В кабине было тридцать шесть градусов ниже нуля, окоченевшие пальцы с трудом удерживали навигационную линейку. Ноги мерзли все сильнее. Недотепа, я опять надел новые носки. Они были мне тесноваты, хотел их выбросить, но вот надел. Карандаш выскользнул из руки, попрыгал по столу и упал. Я не стал его искать, сдвинул колени, снял перчатки и засунул руки в унты.
Вдруг машина из головной группы, которая летела левее и чуть выше нас, клюнула носом и посыпалась к земле. Кто это? Лазарев? Дробот? Неужели потерял сознание? На миг самолет пропал из виду, потом я увидел выхлопы, моторы заработали, машина полезла вверх.
«Командир, как дела?»
«Ни черта не вижу. Перед глазами красные круги».
«Это кислород. Надо снижаться».
Грехов убрал газ, отдал штурвал. Мы потеряли полторы тысячи метров, но дышать стало немного легче. Зато тут же наши кабины начала затягивать противная морось, стекла покрылись каплями воды. Небо было зашторено многослойными облаками. Впереди бушевала гроза. Меня охватила злость на синоптика, словно он все это устроил. Слева и справа от нас вспыхивали молнии. Болтанка таскала груженый бомбами самолет из стороны в сторону, то мягко толкала вверх, то с силой тащила к земле.
«Командир, возьми мористее. Мы лезем прямо на наковальню!»
Стрелки приборов бешено крутились.
«Высота! — крикнул радист. — Мы падаем!»
«Спокойно, маркони! Я на месте. — Голос у Грехова был почти веселый. — Вывожу».
Впереди по курсу я ничего не видел. А мне предстояло выводить машину на контрольный ориентир. Правда, скоро в облаках появились разрывы.
«Командир, надо набрать еще тысячу метров».
«Не валяй дурака, Паша! Я еле ворочаю штурвалом».
«Надо, командир».
Грехов все-таки набрал эту тысчонку. На высоте сильный ветер безобразно таскал машину. Она скрипела всеми узлами, то проваливалась, то уходила вверх.
И вдруг облачность растащило. Я увидел звезды.
«Проходим остров Борнхольм. Разворот на юг».
Все в порядке. Мы шли заданным курсом и выдерживали расчетное время. Немецкие широковещательные станции наяривали марши. Я настроил радиополукомпас на одну из них: стрелка устойчиво показывала курс.
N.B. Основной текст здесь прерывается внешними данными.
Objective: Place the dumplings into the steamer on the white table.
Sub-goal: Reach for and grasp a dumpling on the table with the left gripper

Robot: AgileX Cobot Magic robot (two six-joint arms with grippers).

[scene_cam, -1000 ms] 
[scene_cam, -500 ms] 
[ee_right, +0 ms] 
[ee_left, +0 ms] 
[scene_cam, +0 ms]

Хорошо немец работал, и мой РПК вел себя отлично.
«На траверзе порт Кольберг».
Мы пересекли береговую черту. Облаков стало еще меньше, над нами ярко горели звезды.
И тут подал голос радист:
«Командир!»
«Ну, что там у тебя?»
«Это звезда, командир, — сказал радист виновато. — Думал, истребитель…»
После Кольберга я сделал промер ветра. Выключил освещение, лег на пол своей светелки и начал искать знакомые по карте ориентиры. Под нами, на самом дне ночи, проплывали одинокие огоньки. Я поймал на курсовой черте точку и снял угол сноса. Потом рассчитал направление и скорость ветра. Когда я записывал путевую скорость, у меня сломался карандаш.